Jesse Mahelona

No. 69, 94
- Position: Defensive tackle

Personal information
- Born: April 7, 1983 Honolulu, Hawaii, U.S.
- Died: September 5, 2009 (aged 26) Kealakekua, Hawaii, U.S.
- Listed height: 6 ft 0 in (1.83 m)
- Listed weight: 311 lb (141 kg)

Career information
- High school: Kealakehe (HI)
- College: Tennessee
- NFL draft: 2006: 5th round, 169th overall pick

Career history
- Tennessee Titans (2006–2007); Miami Dolphins (2007); Atlanta Falcons (2007); Jacksonville Jaguars (2008)*;
- * Offseason or practice squad member only

Awards and highlights
- First-team All-American (2004); Third-team All-American (2005); First-team All-SEC (2004);

Career NFL statistics
- Total tackles: 20
- Sacks: 1
- Stats at Pro Football Reference

= Jesse Mahelona =

American football player (1983–2009)

Jesse Steven Kahuanani Mahelona (April 7, 1983 – September 5, 2009) was an American professional football player who was a defensive tackle in the National Football League (NFL). He played college football for the Tennessee Volunteers and was selected by the Tennessee Titans in the fifth round of the 2006 NFL draft.

In addition, Mahelona was a member of the Miami Dolphins, Atlanta Falcons, and Jacksonville Jaguars.

==College career==
Mahelona attended and played college football at the University of Tennessee under head coach Phillip Fulmer. He contributed in the 2004 and 2005 seasons as a junior college transfer from Orange Coast College in Costa Mesa, California.

==Professional career==

Pre-draft measurables
| Height | Weight | Arm length | Hand span | 40-yard dash | 20-yard shuttle | Three-cone drill | Vertical jump | Broad jump | Bench press |
| 6 ft 0+1⁄2 in (1.84 m) | 311 lb (141 kg) | 31+1⁄8 in (0.79 m) | 9+1⁄8 in (0.23 m) | 5.37 s | 4.84 s | 7.63 s | 27.0 in (0.69 m) | 7 ft 6 in (2.29 m) | 27 reps |
All values from NFL Combine/Pro Day

===Tennessee Titans===
He was selected by the Tennessee Titans in the fifth round of the 2006 NFL draft. He played ten games for the Titans in the 2006 season, and was released on September 11, 2007.

===Miami Dolphins===
On October 24, 2007, Mahelona was waived by the Miami Dolphins.

===Atlanta Falcons===
Mahelona was signed by the Atlanta Falcons on November 20 when Rod Coleman was placed on injured reserve. He was cut on December 29, 2007.

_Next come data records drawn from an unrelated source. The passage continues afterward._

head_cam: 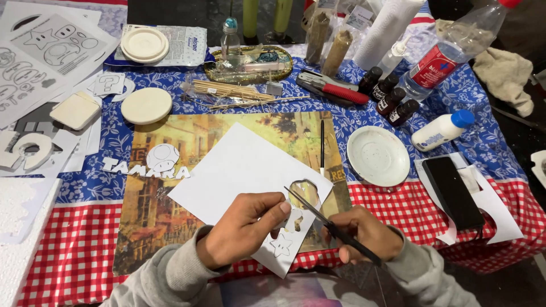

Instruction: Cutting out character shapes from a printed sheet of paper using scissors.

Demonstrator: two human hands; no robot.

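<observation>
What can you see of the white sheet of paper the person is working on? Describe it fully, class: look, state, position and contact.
The white sheet of paper is thin, plain and lies tilted like a diamond over a painted picture board. Near its lower right edge a rounded shape has been cut out, leaving a hole, and a small star outline sits close to the bottom corner. The left hand pinches that lower part, while the right hand holds a thin dark blade tool whose tip reaches the cut-out.

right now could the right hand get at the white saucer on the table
Probably yes: the white saucer lies just beyond the right hand with bare cloth between, though that hand's grip is full of scissors.
</observation>
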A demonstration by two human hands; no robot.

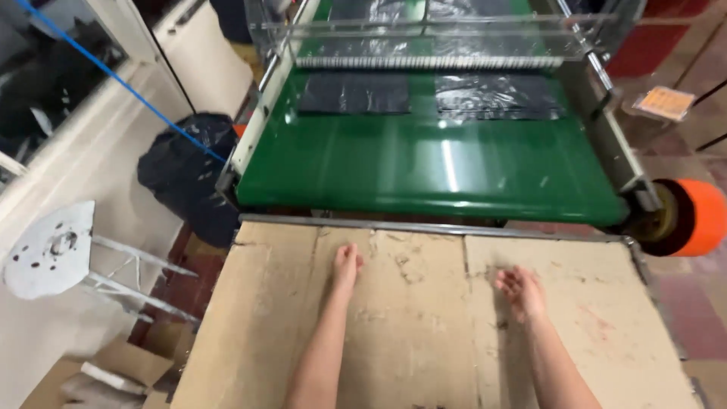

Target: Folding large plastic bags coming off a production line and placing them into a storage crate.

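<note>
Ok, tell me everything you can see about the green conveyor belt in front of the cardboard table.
The green conveyor belt is a wide, glossy sheet, likely rubber or plastic, with light glaring off it. It runs away from the cardboard-covered table and curves down at its near edge. Two flat black plastic bags lie side by side on its far part, below a clear guard. Pale metal rails frame its sides, and an orange roll sits at its near right corner. Neither the left hand nor the right hand touches it.
</note>
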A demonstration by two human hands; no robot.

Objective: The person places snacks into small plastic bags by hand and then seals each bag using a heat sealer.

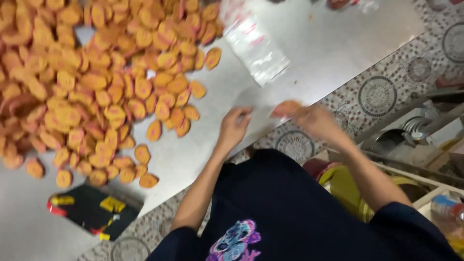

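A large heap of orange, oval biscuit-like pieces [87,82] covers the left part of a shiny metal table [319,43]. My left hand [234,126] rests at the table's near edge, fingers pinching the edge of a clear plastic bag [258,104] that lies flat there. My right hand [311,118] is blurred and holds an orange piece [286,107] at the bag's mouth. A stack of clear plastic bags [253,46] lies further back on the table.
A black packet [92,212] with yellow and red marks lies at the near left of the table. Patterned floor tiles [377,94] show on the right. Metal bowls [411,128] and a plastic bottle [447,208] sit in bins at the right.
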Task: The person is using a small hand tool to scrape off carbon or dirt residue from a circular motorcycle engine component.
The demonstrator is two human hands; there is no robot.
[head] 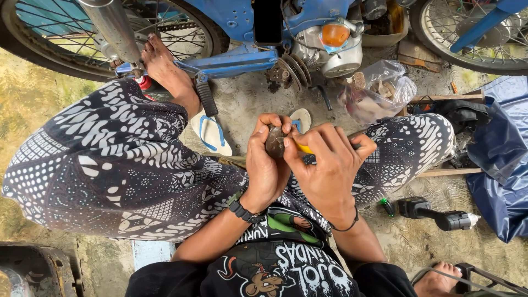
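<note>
Both hands on a small metal part, over the lap.
Left hand (267,165) grip pinches the greasy round part (274,142); right hand (324,165) grips a yellow-handled tool (304,148) against it. Looks stiff, heavy, slippery; hold by rim.

Blue motorbike frame (236,58) top centre; black-and-white patterned trousers (110,159) left and right; white sandal (210,135) with blue straps, centre; yellow tool handle (303,148) centre; navy tarp (503,165) right edge.

clear plastic bag (379,91) of brownish parts, crumpled, on the ground beneath the blue motorbike's engine (330,49)
</note>
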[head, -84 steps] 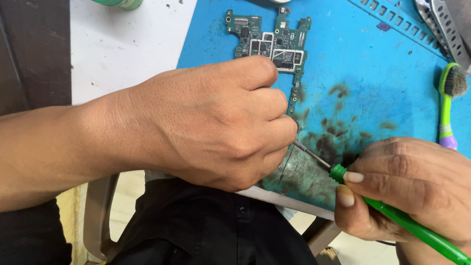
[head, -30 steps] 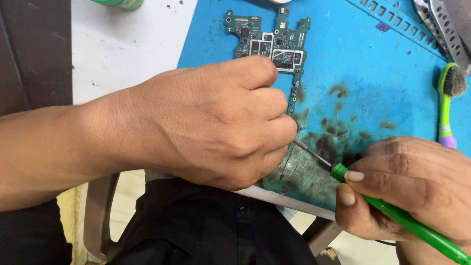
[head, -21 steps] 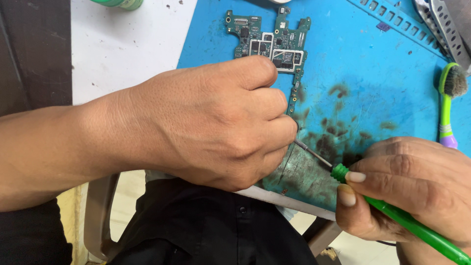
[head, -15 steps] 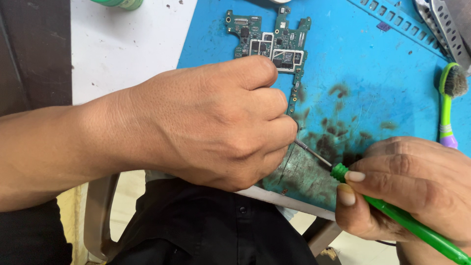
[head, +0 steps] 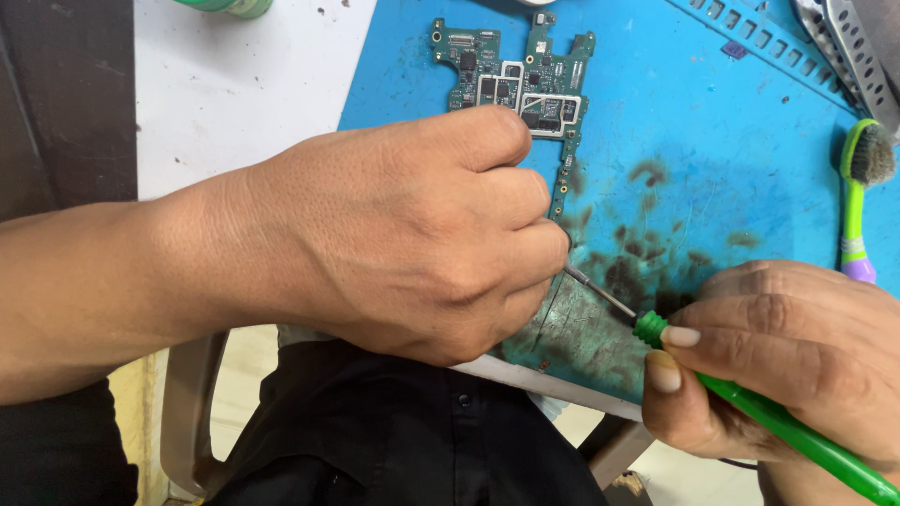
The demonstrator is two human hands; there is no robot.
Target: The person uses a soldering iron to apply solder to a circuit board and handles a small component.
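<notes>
Left hand: filled the centre of the frame, fingers curled into a closed fist, knuckles up, resting on the blue mat; whatever it pinched under the fingers was hidden, so I cannot tell what it held.
Right hand: lower right of the frame, closed around the green handle of the screwdriver, thumb and forefinger pressed near the collar.
Screwdriver: green handle ran from the lower right corner up and to the left; its thin metal shaft pointed toward the left hand, and the tip disappeared just beneath the curled left fingers.
Circuit board: green, with silver shielding frames, lay flat at the upper centre of the frame; its lower edge was covered by the left hand's fingers, which touched it.
Blue mat: covered the right and upper centre of the frame, with dark smudges and stains between the two hands.
Tabletop: white, visible in the upper left beside the mat.
Brush: green handle with a purple end and worn grey bristles, lay along the right edge on the mat, well apart from the board.
Metal tool: silver with a row of holes, upper right corner, only partly in view.
Green container: only its lower rim showed at the top left edge.
</notes>
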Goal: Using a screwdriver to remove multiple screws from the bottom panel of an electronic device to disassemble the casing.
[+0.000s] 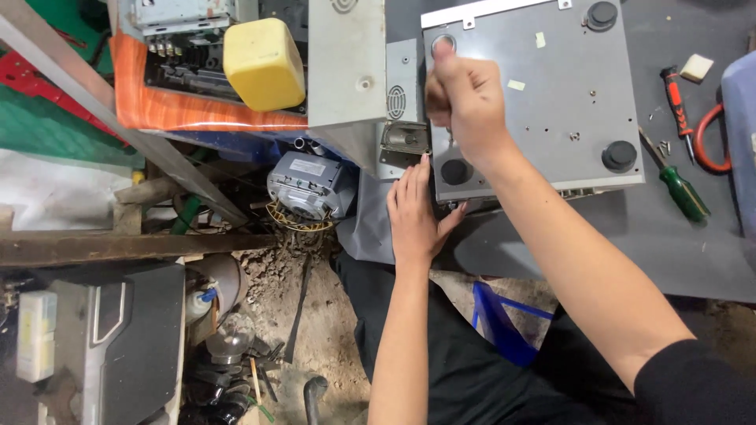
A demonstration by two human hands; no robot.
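Overhead, right hand (466,106) grip clenched on grey metal case (551,94); left hand (413,212) flat, released.

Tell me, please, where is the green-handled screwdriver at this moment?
In the head view, the green-handled screwdriver lies on the dark work surface at the right, just right of the grey metal case and below the red-handled screwdriver.

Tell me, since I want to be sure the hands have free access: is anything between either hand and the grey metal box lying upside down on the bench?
Nothing visible is. The right hand is already on the grey metal box, near its top left corner, and the left hand lies flat against the box's near left edge. The screwdrivers lie off to the right, out of the way.
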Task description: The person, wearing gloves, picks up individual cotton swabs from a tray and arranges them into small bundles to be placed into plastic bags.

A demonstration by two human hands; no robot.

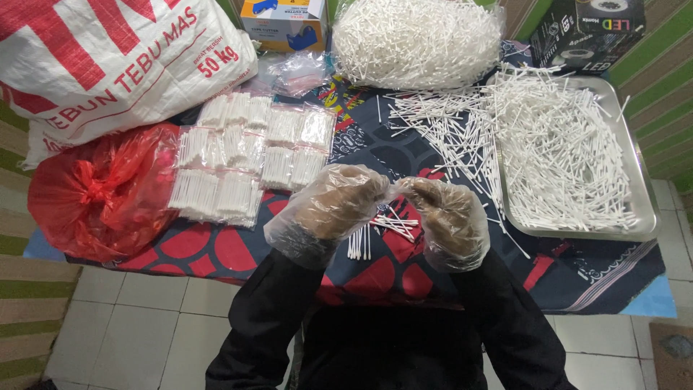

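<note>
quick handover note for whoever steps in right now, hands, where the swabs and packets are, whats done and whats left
Left hand and right hand: both in clear plastic gloves, curled and meeting over the cloth; what they pinch is hidden.
Small bunch of loose swabs lies under them.
Done: filled packets stacked at left beside the red bag.
Left: loose swabs in the metal tray, spilled beside it, and a big clear bagful behind.

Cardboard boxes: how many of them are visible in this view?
2. An orange and blue box is at top centre, left of the clear bag of sticks; a black box is at top right, behind the metal tray. More may be hidden.
</note>
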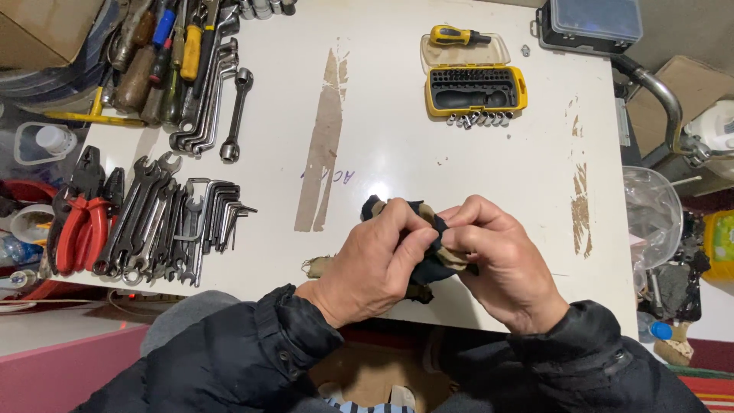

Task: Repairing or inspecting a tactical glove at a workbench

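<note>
Both hands meet over the near edge of the white table (474,191), forearms in dark sleeves angling inward from below. The left hand (375,264) curls its fingers and thumb around a dark and tan cloth (432,248), pinching it. The right hand (501,264) pinches the same cloth from the other side, fingertips nearly touching the left's. Wrenches (153,222) lie by the left edge.

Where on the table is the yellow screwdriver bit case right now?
In the head view, the open yellow bit case lies at the table's far right, a yellow-handled driver on its lid, loose sockets along its near edge.
</note>
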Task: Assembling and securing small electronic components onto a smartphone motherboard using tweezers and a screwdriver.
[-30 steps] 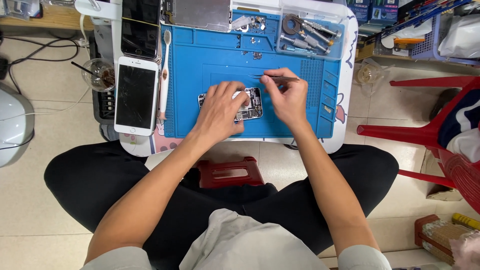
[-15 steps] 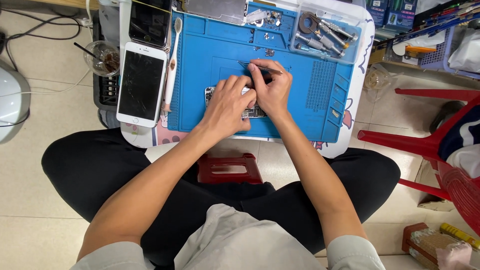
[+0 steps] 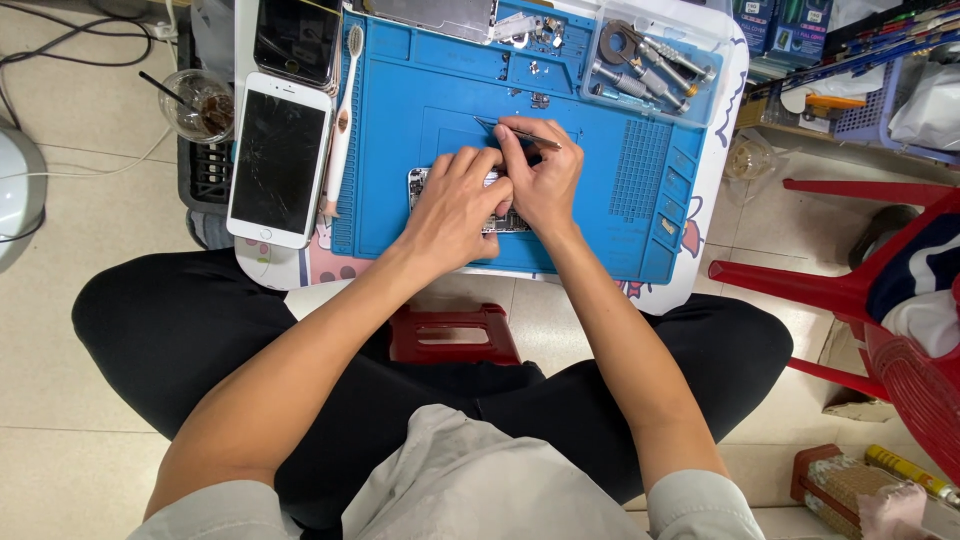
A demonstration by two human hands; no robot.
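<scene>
Both hands have closed together mid-mat: left hand pins the opened phone, right hand pinches tweezers, probing inside.

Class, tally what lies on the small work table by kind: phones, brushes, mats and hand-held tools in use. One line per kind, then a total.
Whole phones beside the mat: 2, white phone, dark phone
Opened phone under the hands: 1
Toothbrush: 1
Blue mat: 1
Tweezers in right hand: 1
Total: 6
</scene>
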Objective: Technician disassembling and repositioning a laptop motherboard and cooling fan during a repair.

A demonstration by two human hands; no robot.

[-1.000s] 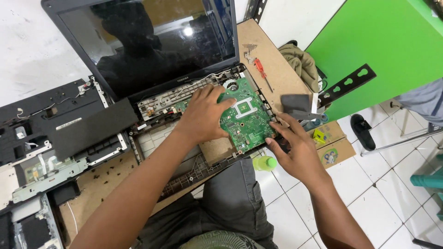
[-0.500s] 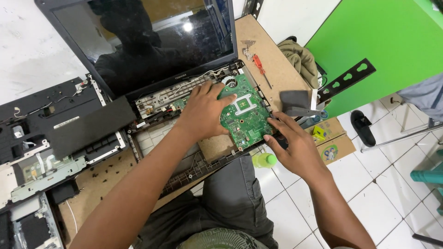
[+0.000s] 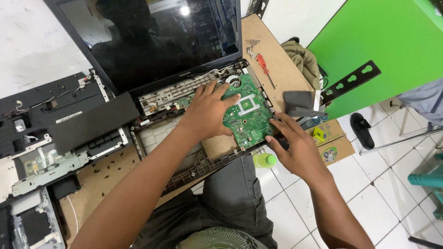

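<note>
A green laptop motherboard (image 3: 251, 115) lies in the open base of a dismantled black laptop (image 3: 184, 157); the laptop's dark screen (image 3: 157, 41) stands upright behind it. My left hand (image 3: 207, 113) rests flat on the board's left part, fingers spread towards its top edge. My right hand (image 3: 293, 145) grips the board's right lower edge with its fingertips. Both hands are on the board together.
A red-handled screwdriver (image 3: 264, 64) lies on the brown bench (image 3: 272, 55) to the right of the screen. Removed black laptop covers (image 3: 69, 120) and a metal frame (image 3: 46, 170) lie on the left. A grey part (image 3: 300, 103), small boxes (image 3: 330, 143) and a green bottle cap (image 3: 265, 160) sit by the bench edge.
Both hands and the green board have shifted slightly up and to the right within the laptop base; the grip looks the same.
</note>
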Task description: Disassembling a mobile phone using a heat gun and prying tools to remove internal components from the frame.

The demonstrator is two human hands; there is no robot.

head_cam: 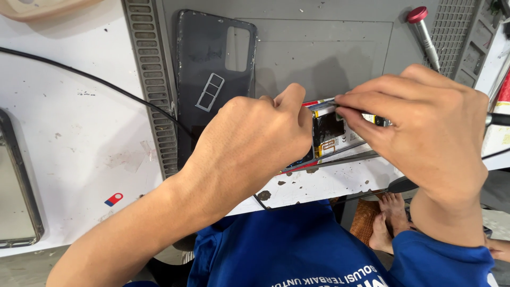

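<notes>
Left hand [249, 143] clamped on opened phone [332, 133]; right hand [425, 122] pinching, apparently, thin tool [496, 119]. Steady, shallow prying best.

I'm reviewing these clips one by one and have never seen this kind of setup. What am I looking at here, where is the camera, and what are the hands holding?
There is no machine here: a person works with two bare hands, filmed by a camera worn on their head and looking down. The left hand steadies an opened phone with its insides showing, at the front edge of a grey work mat. The right hand pinches a thin tool against the phone's top; its tip is hidden by the fingers. On the mat lie the phone's dark back cover, inner side up, and a red-capped screwdriver. A black cable crosses the white table, and another device lies at the far left. The person wears a blue shirt.
</notes>
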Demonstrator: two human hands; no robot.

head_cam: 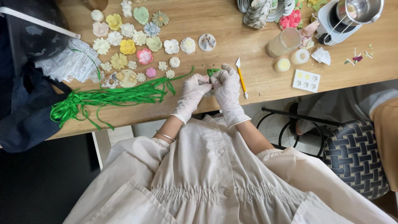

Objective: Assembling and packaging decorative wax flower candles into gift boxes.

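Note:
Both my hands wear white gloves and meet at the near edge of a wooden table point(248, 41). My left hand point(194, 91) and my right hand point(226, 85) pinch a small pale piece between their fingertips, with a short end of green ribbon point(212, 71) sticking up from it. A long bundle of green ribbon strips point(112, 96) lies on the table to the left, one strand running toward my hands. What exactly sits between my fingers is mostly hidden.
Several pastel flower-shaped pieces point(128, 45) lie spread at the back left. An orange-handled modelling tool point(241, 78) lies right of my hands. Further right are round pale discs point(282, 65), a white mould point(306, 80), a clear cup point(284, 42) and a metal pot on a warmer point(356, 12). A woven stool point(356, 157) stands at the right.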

===Jacksonville Jaguars===
Mahelona was signed by the Jacksonville Jaguars on August 7, 2008, after defensive tackle Tywain Myles was waived. He was cut August 30. He did not make the opening day roster.

==Death==
Mahelona was killed in an automobile accident in Hawaii early on the morning of September 5, 2009. Mahelona's vehicle collided with construction equipment. Police reported that speed and alcohol were factors in the crash.